OK, cryoguy, you win (on this one), with Webster's as the authority. That's a great definition for death, so that we can say that cryonics will work, no matter what, because we will never get to a point where all vital functions cease. All that remains is to categorize "vital functions" as "any manifestations in reality that represents the continued existence of the identity and consciousness of the person frozen, without recourse to mysticism".

Of course, since most people will not be able to relate to this in a coherent way, it may still be more efficient to refer to people after being frozen as being "merely in a state of clinical death and legal death, vs. 'real' death"!

Thanks for defining death in terms of everything you've said!

Really!

boundlesslife

cryoguy said...

You've almost got it, boundlesslife. However there is no reason to stretch definitions of "vital functions". It's okay for vital functions to stop; this happens in even ordinary medicine with later survival. The key idea of death is *permanent* cessation of vital functions. If you can make a case that the cessation is not permanent, then you have a case that the patient is not really dead.

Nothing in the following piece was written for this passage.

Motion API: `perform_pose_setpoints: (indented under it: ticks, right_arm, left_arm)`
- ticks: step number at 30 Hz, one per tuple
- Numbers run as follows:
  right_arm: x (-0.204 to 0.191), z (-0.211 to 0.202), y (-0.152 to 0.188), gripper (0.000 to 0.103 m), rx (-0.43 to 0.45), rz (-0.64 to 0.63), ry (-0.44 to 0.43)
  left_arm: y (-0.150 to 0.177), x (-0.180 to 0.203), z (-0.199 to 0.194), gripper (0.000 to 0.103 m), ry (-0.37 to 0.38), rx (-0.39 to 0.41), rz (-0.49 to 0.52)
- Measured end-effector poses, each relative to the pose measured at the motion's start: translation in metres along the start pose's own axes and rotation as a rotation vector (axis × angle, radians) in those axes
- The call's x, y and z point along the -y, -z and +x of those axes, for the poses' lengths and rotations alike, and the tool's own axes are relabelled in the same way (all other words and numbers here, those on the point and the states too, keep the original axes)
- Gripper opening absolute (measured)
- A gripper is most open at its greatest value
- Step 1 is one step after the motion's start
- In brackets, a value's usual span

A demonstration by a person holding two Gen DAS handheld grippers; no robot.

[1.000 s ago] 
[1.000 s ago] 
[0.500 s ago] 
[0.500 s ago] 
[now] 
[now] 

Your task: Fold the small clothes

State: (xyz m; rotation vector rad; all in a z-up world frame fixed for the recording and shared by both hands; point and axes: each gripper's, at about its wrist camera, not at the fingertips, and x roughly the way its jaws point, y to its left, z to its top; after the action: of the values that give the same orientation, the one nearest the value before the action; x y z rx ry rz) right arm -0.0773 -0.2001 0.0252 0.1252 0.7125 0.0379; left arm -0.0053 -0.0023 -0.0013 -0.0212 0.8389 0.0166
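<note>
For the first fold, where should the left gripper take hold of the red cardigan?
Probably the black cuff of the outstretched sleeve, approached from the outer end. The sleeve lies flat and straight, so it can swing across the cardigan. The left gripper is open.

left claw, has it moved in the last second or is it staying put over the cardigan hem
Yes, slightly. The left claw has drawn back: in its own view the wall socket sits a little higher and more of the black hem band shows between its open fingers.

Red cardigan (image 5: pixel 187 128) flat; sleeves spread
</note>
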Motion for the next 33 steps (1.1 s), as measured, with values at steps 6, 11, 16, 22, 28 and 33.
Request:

We shouldn't go around talking about freezing dead people because that's not what cryonics is really all about. We should talk about cryonics as something that's done when contemporary medicine "gives up", "runs out of options", or "relinquishes care", which is all that legal death means anyway.

boundlesslife said...

Right! "permanent" is the word that differentiates it from everything else that we normally think of in terms of the reversibility of (for example) "clinical death".

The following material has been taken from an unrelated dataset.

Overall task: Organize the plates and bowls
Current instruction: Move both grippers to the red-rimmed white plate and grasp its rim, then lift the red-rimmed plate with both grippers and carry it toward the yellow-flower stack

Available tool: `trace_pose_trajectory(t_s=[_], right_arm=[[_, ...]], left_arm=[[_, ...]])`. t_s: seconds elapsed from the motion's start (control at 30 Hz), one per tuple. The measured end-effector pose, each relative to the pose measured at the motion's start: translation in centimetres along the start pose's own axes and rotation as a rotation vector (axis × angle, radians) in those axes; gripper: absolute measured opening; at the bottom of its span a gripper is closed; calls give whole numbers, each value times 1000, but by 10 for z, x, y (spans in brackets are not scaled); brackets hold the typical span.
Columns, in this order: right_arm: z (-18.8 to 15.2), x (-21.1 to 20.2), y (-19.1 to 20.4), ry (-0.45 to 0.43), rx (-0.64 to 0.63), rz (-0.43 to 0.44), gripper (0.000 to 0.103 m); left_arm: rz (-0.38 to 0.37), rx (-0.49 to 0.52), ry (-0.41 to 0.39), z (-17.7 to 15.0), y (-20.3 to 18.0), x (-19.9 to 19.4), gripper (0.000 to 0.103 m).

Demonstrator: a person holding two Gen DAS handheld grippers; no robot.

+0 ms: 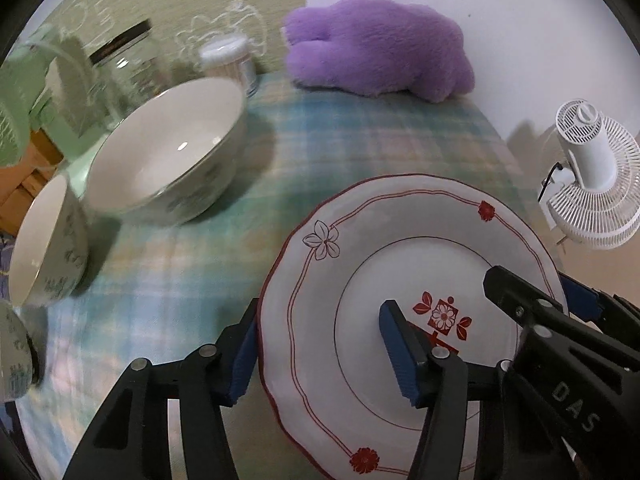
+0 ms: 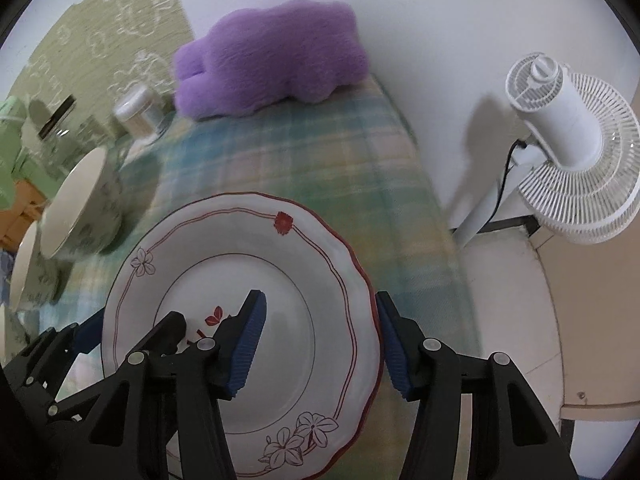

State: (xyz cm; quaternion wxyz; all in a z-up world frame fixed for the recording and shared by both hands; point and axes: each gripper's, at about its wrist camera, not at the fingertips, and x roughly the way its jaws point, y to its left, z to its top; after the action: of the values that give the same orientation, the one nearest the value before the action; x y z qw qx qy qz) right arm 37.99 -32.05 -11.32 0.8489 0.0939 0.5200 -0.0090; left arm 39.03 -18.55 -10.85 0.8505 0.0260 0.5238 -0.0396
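A white plate with red line and flower trim (image 1: 360, 264) (image 2: 224, 248) lies on the plaid tablecloth. My left gripper (image 1: 320, 356) is open and straddles the plate's left rim, one finger outside it and one over the plate's middle. My right gripper (image 2: 320, 344) is open and straddles the right rim the same way; it shows in the left wrist view (image 1: 544, 304). A large white bowl (image 1: 168, 152) (image 2: 80, 208) stands left of the plate. A smaller bowl (image 1: 44, 240) (image 2: 28, 268) stands beside it, and a third (image 1: 12, 356) shows at the left edge.
A purple plush toy (image 1: 376, 44) (image 2: 272, 56) lies at the table's far edge by the wall. A cotton swab jar (image 1: 232, 60) (image 2: 138, 112) and a glass jar (image 1: 128, 60) stand far left. A white fan (image 1: 592, 176) (image 2: 572, 152) stands off the table's right edge.
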Motion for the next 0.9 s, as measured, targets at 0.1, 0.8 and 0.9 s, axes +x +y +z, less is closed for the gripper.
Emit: trace_pose_trajectory(t_s=[0.1, 0.8, 0.9], right_arm=[[-10, -5, 11, 6, -16, 10, 58], [-32, -2, 27, 24, -120, -68, 44], [-30, -11, 29, 8, -125, -74, 44]], left_arm=[[-2, -23, 20, -9, 12, -4, 59], [-10, -60, 9, -23, 23, -9, 56], [12, -36, -36, -19, 18, -22, 55]])
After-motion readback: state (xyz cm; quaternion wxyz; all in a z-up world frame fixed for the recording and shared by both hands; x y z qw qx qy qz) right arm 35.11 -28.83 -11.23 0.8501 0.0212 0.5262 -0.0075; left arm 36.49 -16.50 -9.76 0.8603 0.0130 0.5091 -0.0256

Perhaps in addition to clinical death, legal death, biological death (potentially reversible by way of molecular repair) and molecular death (potentially reversible by mean of informational reconstruction of the neurological systems), we could have a new category, to be designated "Webster" death, in which one would inevitably encounter the word "permanent".

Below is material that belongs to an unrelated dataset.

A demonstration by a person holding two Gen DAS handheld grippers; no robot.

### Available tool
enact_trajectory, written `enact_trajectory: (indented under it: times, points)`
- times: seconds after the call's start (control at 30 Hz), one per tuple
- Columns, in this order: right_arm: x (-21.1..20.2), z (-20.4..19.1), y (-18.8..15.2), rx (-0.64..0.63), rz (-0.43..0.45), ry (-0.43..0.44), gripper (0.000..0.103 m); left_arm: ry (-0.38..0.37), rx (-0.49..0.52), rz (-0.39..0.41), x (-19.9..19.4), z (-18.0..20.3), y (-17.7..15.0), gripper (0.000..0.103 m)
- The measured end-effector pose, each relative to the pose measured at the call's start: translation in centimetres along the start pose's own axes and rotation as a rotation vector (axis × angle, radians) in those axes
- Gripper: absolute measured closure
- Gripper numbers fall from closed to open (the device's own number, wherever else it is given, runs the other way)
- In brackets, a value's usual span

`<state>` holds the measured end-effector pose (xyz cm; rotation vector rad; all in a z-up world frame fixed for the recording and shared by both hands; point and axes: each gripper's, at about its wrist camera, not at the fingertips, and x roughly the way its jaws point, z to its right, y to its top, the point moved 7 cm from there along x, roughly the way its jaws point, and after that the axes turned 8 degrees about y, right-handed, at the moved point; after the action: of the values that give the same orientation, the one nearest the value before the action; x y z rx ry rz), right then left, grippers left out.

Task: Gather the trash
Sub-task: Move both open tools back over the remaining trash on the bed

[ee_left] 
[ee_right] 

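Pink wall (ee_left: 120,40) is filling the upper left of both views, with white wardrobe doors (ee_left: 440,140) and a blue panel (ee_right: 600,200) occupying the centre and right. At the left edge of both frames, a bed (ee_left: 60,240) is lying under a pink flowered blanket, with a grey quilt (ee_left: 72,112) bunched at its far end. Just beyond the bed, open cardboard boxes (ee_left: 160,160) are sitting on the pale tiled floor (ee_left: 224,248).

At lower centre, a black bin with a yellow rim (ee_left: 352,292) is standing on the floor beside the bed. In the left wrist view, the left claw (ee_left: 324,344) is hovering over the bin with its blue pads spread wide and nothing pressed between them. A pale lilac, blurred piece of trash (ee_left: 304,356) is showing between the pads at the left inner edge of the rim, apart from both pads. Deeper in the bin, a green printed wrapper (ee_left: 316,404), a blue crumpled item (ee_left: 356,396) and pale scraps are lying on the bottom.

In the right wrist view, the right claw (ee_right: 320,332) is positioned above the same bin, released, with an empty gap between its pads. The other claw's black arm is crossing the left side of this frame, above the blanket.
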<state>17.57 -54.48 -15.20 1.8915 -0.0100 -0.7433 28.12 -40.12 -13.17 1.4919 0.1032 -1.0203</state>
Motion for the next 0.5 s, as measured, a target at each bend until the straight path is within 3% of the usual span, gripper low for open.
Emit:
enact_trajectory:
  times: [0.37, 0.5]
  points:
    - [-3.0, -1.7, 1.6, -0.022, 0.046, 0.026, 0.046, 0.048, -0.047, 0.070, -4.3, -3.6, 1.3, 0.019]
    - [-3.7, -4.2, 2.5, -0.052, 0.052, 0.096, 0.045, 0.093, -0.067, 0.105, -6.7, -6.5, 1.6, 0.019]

On the other hand, if we were to create a genetically generic human and instead of embedding a name and social security number, which would give the human the sense of "being somebody", we were to only embed Webster's Dictionary, then when that person awoke, and searched about for some sense of who he (she?) was, all they would be able to come up with would be the word "Webster", so when asked, "Who are you?" they might reply, "I guess I'm Webster! That's the only name that seems to be associated with me!"

In which case, is it not possible that even "Webster death" would have proved to have been reversible? (Not really , of course, because there's always that enigmatic word "permanent" that the original Webster put into the dictionary, that forever taints the word with the illusion of irreversibility... at least, for those who attribute a great deal of importance to what Webster put in the dictionary.

In that light, let's not forget that commonplace usage definitions and dictionary definitions tend to differ. In the end, the dictionary must be revised to "keep up". By continually referring to the reversibility of clinical death, and the extension of this, ultimately, to the recovery of persons placed into cryonic suspension, a time will come at which what is found today in Webster's dictionary will have been changed to reflect future usage, vs. an archaic misconception of what happens when one's heart stops beating.)

boundlesslife

cryoguy said...

"Webster death" is redundant. That's my whole point. Whenever the word "death" is used by itslef without qualification, it is permanent by definition. If you want to talk about non-permanent death, then you must always add a qualifier like "legal death" or "clinical death".

Cryonicists should never use the word "death" by itself unless they really mean it as a permanent state. No amount of medical advance will ever change the dictionary definition of death as a permanent state because 1) medicine has already decided that whenever a state thought to be death is reversible, they call it something else, and 2) a word for permanent loss will always be needed anyway.

boundlesslife said...

I don't think I have anything else to add, here. Anyone else?